Iris used the pink eraser to point to the woman with him. “Now that I’ve seen it several times—”
“Just because you want to help me, right?”
“Of course.” Iris seemed almost offended. “Pay attention. Important observation coming up. Notice how her back is always to the camera?”
“Give her time. It’s a clip. Not even a minute long.”
“Granted. Still, potential buyers of porny product want the woman going ooh, ahh, give it to me, big boy, and all the rest of that phony moaning. But Branden is like, um, the star of this.”

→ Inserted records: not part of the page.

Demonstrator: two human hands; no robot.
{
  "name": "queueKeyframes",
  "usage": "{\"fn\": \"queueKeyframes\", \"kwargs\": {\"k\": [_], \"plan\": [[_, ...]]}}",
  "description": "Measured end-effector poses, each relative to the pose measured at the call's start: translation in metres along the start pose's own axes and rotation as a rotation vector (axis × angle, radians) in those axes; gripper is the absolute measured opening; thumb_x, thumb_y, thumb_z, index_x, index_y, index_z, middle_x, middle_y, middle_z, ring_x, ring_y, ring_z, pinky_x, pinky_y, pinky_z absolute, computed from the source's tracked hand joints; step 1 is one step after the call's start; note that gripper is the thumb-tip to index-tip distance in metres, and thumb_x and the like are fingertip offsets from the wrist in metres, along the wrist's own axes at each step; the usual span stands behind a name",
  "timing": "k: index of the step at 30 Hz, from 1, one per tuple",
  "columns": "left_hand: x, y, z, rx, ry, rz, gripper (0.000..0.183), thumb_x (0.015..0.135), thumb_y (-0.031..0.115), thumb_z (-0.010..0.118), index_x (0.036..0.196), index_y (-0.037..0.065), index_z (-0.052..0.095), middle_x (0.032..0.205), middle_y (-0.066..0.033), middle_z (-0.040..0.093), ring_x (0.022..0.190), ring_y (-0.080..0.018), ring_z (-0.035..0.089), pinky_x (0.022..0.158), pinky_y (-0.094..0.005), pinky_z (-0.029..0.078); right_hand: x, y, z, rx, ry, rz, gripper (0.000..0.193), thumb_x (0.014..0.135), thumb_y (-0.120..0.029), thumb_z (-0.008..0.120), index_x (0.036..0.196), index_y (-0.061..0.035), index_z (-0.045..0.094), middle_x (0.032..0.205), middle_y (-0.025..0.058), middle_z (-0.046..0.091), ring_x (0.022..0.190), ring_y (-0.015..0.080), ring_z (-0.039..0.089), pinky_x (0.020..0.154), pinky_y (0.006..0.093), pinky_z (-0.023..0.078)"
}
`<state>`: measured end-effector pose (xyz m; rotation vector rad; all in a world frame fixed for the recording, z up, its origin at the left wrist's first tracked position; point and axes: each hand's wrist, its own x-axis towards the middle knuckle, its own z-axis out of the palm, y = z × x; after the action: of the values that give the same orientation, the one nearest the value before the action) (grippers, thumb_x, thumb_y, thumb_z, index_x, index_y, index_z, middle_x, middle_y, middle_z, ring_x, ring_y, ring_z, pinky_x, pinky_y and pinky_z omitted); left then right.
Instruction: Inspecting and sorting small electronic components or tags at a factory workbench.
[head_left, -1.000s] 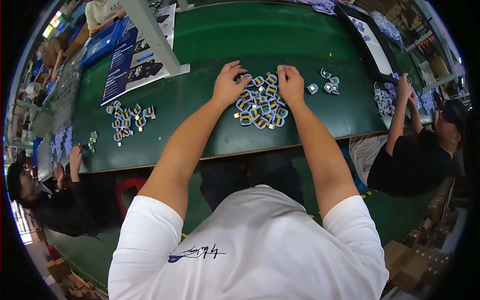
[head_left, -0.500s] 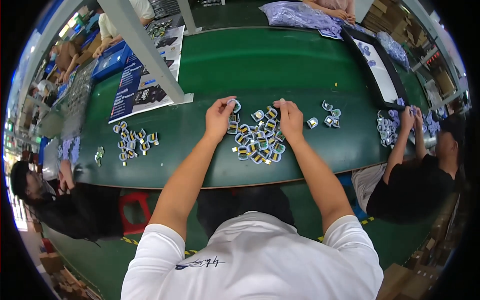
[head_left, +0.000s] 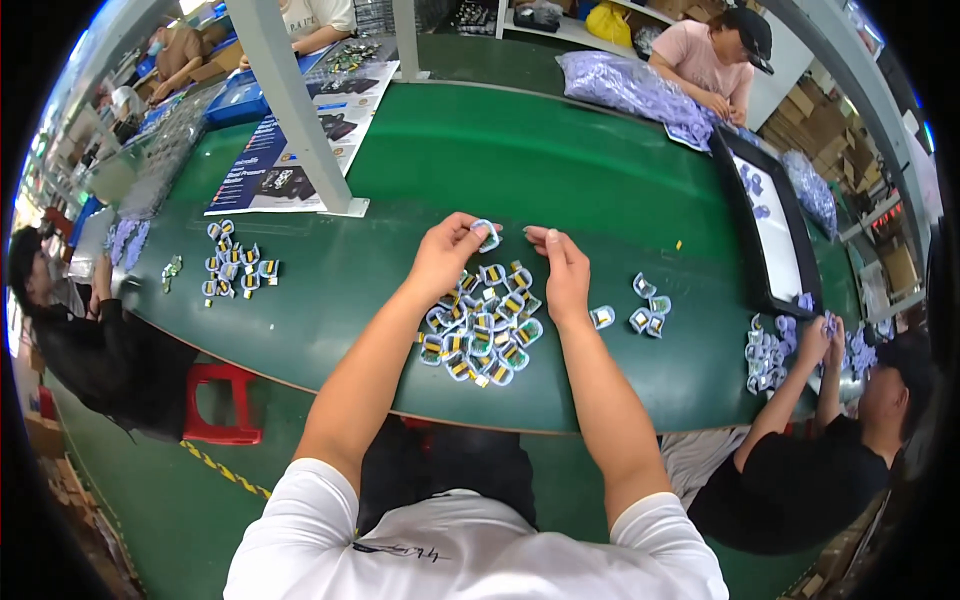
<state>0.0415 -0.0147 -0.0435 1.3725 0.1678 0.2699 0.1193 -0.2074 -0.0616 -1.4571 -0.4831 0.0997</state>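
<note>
My left hand [head_left: 446, 258] pinches a pale blue, rounded plastic housing [head_left: 487, 236] between thumb and fingers, above the far edge of a pile. Close by on the right, my right hand [head_left: 563, 268] has its fingers curled and the tips near each other, pointing at the housing; whatever they hold, if anything, is too small to make out. Below and between my forearms lies the pile of similar housings [head_left: 482, 322], with yellow-and-black strips and green circuit boards in them. One loose housing [head_left: 602, 317] rests beside my right wrist.
A small group of housings [head_left: 650, 305] lies to the right, a larger group [head_left: 232, 262] to the left. A grey metal post [head_left: 300, 110] stands on printed sheets [head_left: 290, 165]. A black-framed tray [head_left: 765, 220] is at the right. Co-workers sit left, right and across the green table [head_left: 470, 150].
My view has shifted, so the table and pile appear lower and further left. My left hand has brought the housing up and clear of the pile; my right hand has drawn nearer to it.
</note>
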Motion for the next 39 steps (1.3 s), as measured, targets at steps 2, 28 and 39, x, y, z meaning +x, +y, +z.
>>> {"fn": "queueKeyframes", "kwargs": {"k": [2,28,39], "plan": [[0.008,0.010,0.008,0.219,-0.052,0.102,0.016,0.109,0.012,0.060,0.116,-0.002,0.063,0.107,-0.0090,0.077,0.100,-0.0098,0.069,0.091,-0.0273,0.054,0.007,0.001,0.000,-0.009,-0.037,-0.028,0.035,0.112,-0.022,0.051,0.125,0.0046,0.070,0.118,0.0131,0.075,0.113,0.0201,0.068,0.104,0.0337,0.050],[-0.017,0.019,0.013,0.274,-0.111,-0.039,0.017,0.096,0.006,0.076,0.107,-0.006,0.074,0.091,-0.0097,0.079,0.081,-0.0125,0.075,0.072,-0.0267,0.059,-0.001,-0.036,0.004,-0.544,-0.120,-0.469,0.025,0.086,0.003,0.076,0.111,-0.0013,0.077,0.105,0.0125,0.077,0.100,0.0272,0.071,0.091,0.0374,0.054],[-0.020,0.018,0.009,0.507,0.027,0.473,0.014,0.089,0.007,0.078,0.101,0.000,0.077,0.096,-0.0143,0.079,0.084,-0.0217,0.077,0.073,-0.0325,0.059,-0.009,-0.060,0.011,-0.554,-0.358,-0.606,0.032,0.086,-0.008,0.077,0.117,-0.0004,0.076,0.130,0.0196,0.069,0.124,0.0390,0.064,0.106,0.0460,0.050]]}}
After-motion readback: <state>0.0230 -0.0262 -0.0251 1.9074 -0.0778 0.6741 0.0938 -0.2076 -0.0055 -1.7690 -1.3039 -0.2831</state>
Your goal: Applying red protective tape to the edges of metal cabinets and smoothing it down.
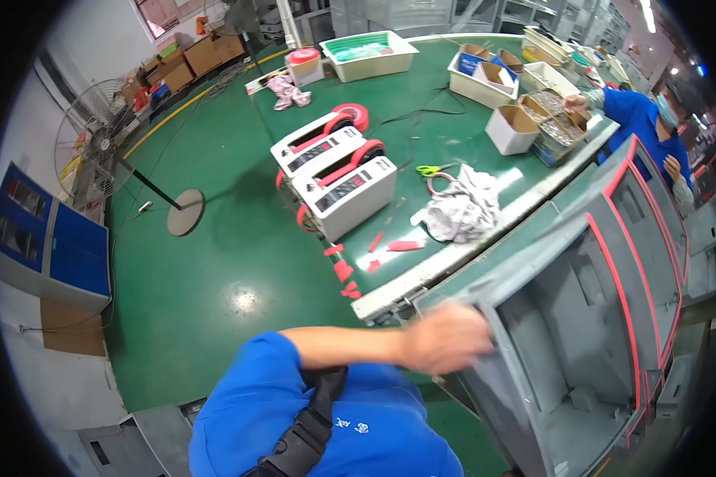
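Observation:
My left hand (447, 339) reaches across my body to the near corner of a grey metal cabinet shell (517, 374). It is blurred by motion, with its fingers curled in like a fist. Whatever the fingers may hold is hidden, and I cannot tell whether they touch the metal. The shell lies tilted at the bench edge, its hollow inside facing me. Red tape (619, 294) lines the rims of its openings. My right hand is out of sight.
On the green bench are a crumpled cloth (461, 208), green-handled scissors (436, 169), red tape scraps (404, 246) and two tape dispensers (350, 195). Parts bins (561, 127) stand farther right, beside a co-worker in blue (640, 119). A floor fan (103, 145) stands left.

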`<state>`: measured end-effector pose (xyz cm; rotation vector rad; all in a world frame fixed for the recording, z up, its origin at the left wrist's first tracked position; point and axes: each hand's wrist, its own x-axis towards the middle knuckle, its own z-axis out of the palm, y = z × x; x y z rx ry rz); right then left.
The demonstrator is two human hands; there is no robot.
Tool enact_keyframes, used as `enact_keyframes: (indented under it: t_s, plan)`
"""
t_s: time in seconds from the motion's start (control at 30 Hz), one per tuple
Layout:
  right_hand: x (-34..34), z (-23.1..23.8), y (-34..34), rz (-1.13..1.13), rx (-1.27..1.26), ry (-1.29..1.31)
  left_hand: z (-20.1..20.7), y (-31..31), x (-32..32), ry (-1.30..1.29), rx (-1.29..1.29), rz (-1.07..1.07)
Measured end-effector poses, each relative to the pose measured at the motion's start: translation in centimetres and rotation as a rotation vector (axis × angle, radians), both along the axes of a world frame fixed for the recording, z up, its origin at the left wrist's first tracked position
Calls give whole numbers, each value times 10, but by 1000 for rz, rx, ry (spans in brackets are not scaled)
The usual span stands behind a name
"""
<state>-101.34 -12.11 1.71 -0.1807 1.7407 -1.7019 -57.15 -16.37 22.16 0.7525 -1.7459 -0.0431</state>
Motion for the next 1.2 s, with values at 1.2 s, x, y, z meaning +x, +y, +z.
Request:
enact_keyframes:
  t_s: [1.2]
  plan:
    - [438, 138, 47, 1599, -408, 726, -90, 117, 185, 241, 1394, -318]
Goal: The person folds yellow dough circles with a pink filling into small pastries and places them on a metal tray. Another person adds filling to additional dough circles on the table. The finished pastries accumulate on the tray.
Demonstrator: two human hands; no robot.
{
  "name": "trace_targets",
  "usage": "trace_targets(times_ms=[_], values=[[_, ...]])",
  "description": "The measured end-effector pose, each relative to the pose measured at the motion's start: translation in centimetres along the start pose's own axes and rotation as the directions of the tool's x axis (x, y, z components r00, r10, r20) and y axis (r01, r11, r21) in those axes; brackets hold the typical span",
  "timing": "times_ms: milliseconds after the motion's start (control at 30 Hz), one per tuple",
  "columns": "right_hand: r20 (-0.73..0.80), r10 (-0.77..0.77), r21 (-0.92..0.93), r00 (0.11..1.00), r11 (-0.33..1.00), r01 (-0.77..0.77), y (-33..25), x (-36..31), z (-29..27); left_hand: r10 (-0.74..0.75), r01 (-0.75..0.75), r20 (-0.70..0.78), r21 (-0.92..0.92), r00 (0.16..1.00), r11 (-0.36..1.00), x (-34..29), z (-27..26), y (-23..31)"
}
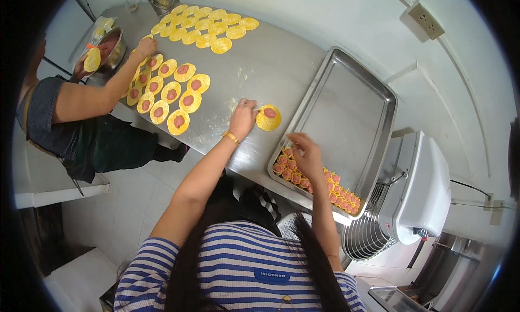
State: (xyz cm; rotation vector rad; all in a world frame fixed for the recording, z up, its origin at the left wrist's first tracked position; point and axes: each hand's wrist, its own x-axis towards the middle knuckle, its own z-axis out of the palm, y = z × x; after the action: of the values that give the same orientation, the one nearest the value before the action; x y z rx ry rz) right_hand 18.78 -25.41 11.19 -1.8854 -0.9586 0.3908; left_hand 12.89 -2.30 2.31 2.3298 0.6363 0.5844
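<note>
My left hand [243,119], a yellow bracelet at its wrist, rests on the steel table with loosely bent fingers beside the left edge of a yellow round wrapper [262,125]. That wrapper lies flat, a lump of pink meat filling [270,112] on it. Over the near left corner of a large metal tray [391,103] hovers my right hand [306,155], slightly blurred. Its fingers look apart, and I see nothing in them. Below it, rows of small dumplings [295,177] with yellow skins and pink tops line the tray's near edge.
Left of my hand lie several wrappers topped with filling [179,121]; plain wrappers [218,28] lie farther back. A co-worker's arm [103,98] reaches over them, a wrapper [92,59] in the other hand, by a metal bowl [116,50]. A white mixer [420,187] stands right of the tray.
</note>
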Motion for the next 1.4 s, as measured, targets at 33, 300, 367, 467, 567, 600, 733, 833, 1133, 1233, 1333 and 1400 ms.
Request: trace_targets(times_ms=[33,300,367,467,567,600,733,833,1133,1233,1333,1400], values=[[0.026,0.043,0.008,0.999,0.999,-0.043,-0.6,0.2,1.6,0.019,-0.019,0.027,0.006,0.999,1.000,1.0,0.3,0.1],[-0.046,0.093,-0.203,0.995,0.974,-0.101,0.0,0.6,10.9,0.021,-0.030,0.274,0.029,0.961,0.999,1.1,-1.1,-1.2],[-0.149,0.180,-0.344,0.972,0.912,-0.222,0.3,1.0,12.5,-0.002,0.005,0.252,-0.013,0.968,1.000,-1.1,-2.5,-1.8],[-0.248,0.190,-0.432,0.950,0.856,-0.284,0.3,1.5,14.1,0.002,-0.002,0.194,0.000,0.981,1.000,-4.5,-4.4,-2.1],[-0.243,0.237,-0.549,0.941,0.765,-0.335,0.1,1.7,15.3,-0.078,0.084,0.054,-0.123,0.995,0.989,-7.2,-5.7,-2.2],[-0.216,0.267,-0.547,0.939,0.764,-0.342,0.1,1.7,15.6,-0.082,0.092,0.100,-0.098,0.992,0.991,-7.3,-6.0,-2.5],[-0.182,0.235,-0.497,0.955,0.816,-0.295,0.6,1.3,15.7,-0.123,0.131,0.221,-0.022,0.967,0.991,-7.0,-6.3,-3.3],[-0.235,0.221,-0.422,0.947,0.854,-0.304,0.8,0.9,15.8,-0.117,0.141,0.234,-0.092,0.965,0.986,-6.4,-6.2,-4.0],[-0.202,0.239,-0.408,0.950,0.861,-0.304,0.7,0.2,16.6,-0.292,0.393,0.274,-0.474,0.916,0.788,-10.4,-7.3,-5.8],[-0.217,0.224,-0.373,0.950,0.880,-0.293,0.5,-0.5,16.8,-0.325,0.424,0.273,-0.573,0.906,0.701,-11.1,-7.2,-5.2],[-0.213,0.181,-0.356,0.960,0.900,-0.249,0.5,-0.8,17.1,-0.302,0.433,0.312,-0.606,0.901,0.667,-11.4,-7.3,-5.0],[-0.197,0.202,-0.304,0.959,0.918,-0.256,0.8,-0.6,17.2,-0.266,0.438,0.356,-0.604,0.896,0.666,-11.4,-7.4,-5.1]])
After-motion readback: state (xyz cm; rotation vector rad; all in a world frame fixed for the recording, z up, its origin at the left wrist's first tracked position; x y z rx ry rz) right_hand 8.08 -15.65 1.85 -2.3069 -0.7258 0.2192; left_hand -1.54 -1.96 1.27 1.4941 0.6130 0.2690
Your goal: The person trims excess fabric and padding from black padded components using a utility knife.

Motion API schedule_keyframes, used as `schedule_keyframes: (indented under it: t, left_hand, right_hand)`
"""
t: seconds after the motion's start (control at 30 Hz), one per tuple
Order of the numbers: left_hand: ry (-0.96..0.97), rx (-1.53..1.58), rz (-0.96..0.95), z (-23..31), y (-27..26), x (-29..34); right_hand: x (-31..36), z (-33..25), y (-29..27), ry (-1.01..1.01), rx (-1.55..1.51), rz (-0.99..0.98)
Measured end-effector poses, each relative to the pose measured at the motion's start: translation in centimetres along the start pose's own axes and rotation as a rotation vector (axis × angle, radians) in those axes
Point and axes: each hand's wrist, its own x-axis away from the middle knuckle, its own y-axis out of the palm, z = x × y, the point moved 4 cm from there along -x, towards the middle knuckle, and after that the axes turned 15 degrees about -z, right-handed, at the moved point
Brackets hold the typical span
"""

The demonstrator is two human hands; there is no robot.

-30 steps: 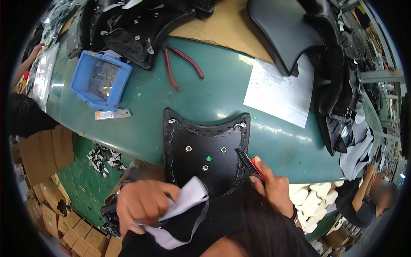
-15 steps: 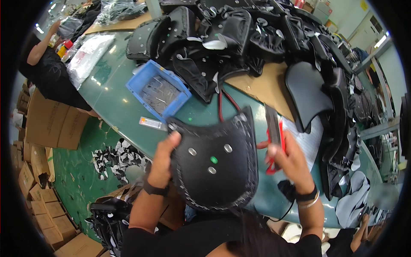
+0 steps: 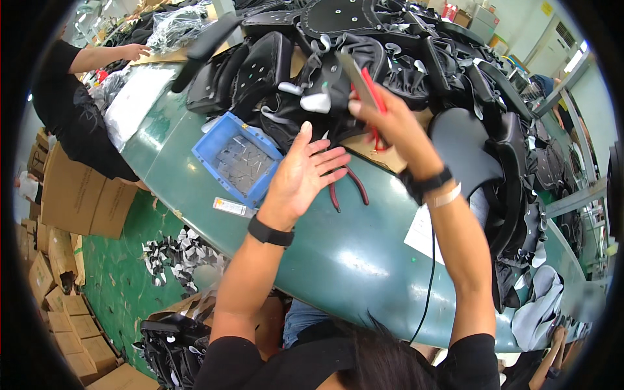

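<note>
My left hand (image 3: 307, 170) is raised over the table, palm up and fingers spread, with nothing in it. My right hand (image 3: 393, 120) is wrapped round a red-and-grey hand tool (image 3: 367, 91), held up in front of the black padded pieces (image 3: 270, 68); its exact kind is blurred. Below my hands lie the dark red handles of a pair of pliers (image 3: 333, 197); their head is hidden. Left of my left hand stands a blue bin (image 3: 209, 156) with thin metal bits in it. A black edge-on panel (image 3: 205, 47) shows at the upper left, slightly smeared.
Black padded pieces crowd the far and right sides of the green table (image 3: 351, 260). A small white box (image 3: 229, 207) sits by the bin, and a black cord (image 3: 429, 286) runs down the right. Another person's arm (image 3: 107, 57) reaches in at far left. Cartons (image 3: 84, 188) stand beyond.
The black studded panel has left my left hand, which is now spread. My right hand with the tool has moved up and away. A black edge-on panel now appears at the upper left.
</note>
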Motion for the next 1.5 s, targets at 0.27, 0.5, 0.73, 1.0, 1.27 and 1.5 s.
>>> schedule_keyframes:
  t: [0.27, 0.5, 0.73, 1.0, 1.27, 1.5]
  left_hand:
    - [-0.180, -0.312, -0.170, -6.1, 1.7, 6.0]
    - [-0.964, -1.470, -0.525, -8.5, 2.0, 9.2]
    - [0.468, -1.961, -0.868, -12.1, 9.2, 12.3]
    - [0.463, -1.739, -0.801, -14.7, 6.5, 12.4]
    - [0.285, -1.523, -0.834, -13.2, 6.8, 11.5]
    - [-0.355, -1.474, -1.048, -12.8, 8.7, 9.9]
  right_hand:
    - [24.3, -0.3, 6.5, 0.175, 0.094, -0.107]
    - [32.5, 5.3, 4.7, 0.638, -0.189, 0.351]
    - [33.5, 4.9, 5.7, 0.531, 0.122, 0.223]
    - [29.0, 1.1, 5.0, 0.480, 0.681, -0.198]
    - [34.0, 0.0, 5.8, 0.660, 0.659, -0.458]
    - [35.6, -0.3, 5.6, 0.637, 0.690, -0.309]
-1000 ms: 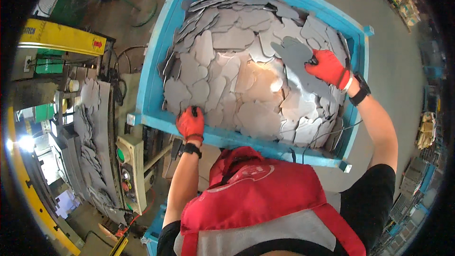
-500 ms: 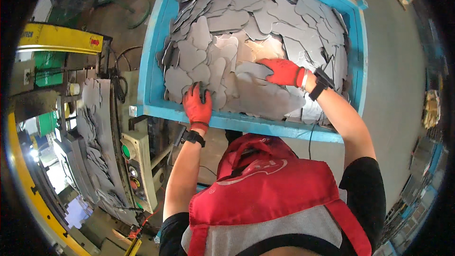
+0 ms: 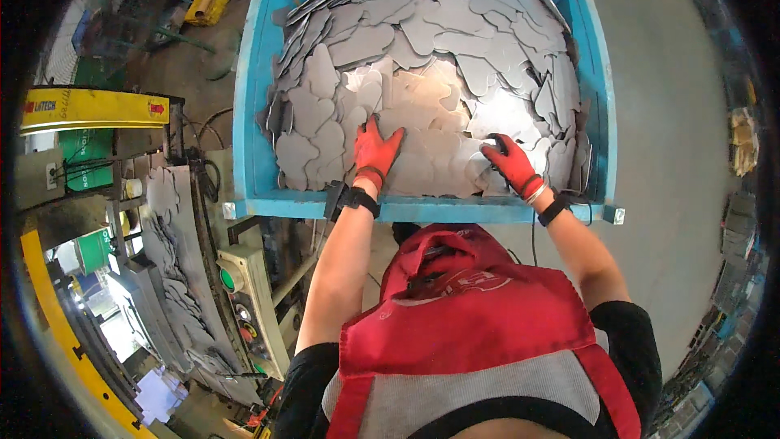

“Your point? And would you please put down the pencil? I feel like I’m in a seminar.”
Iris set the pe
ncil on the coffee table and picked up her drink, taking a big swallow and coughing a little. “Is this all gin?”
“Except for the ice and a too stingy dash of tonic water, yes. Would you like a lime wedge?”
“No. My point, Cara, is that this probably isn’t a sex tape per se.”
Cara looked at Branden’s silken skin and rippling muscles and back at Iris. “Then what is it?”
“Could be a screen test.”
“For porn? Are you telling me that the great and powerful Branden Duke, our new CEO, was once so broke that he— Oh no. That’s not possible.”
“Anything is possible.” Iris hemmed and hawed a little. “But it’s not necessarily porn porn. I mean, it could be soft core, which isn’t so bad.”
“I refuse to believe it.”
“You don’t have to. And I’m just guessing. It could also be a commercial.”
“For what? Condoms?” Cara found it possible to believe that much. She stared at the golden stud on the screen as the image dwindled to a dot and then went black. Fucking screen saver had to kick in just when she was memorizing every visible inch of his glorious body.
Iris gave her a pitying look that irked the hell out of Cara. “Hey, I know guys who’ve done way worse things for money than X-rated movies. New York is an expensive city.”
“And Branden Duke practically owns it. He’s a financial titan.”
“Self-made,” Iris reminded her. “He didn’t inherit his fortune.”
“Apparently not.”
“Besides that, you found out practically nothing about his past before his meteoric rise to the top, correct?”
“Meteoric rise? I don’t remember using that phrase.”
“Well, whatever. No one seemed to be holding a gun to his head in that tape. He probably did it for a hundred bucks, paid the electricity bill, and that was that.”
“Play it again,” Cara suggested. “I missed the part where it looks like he’s thinking about his electricity bill.”
“Okay. In a sec. Sandwich, come to Mama.” Iris took another bite.
“He could be on HotnSaucey right now watching it himself,” Cara mused. “Probably wondering who found it and why they sold it. And whether they’re gunning for him or me.”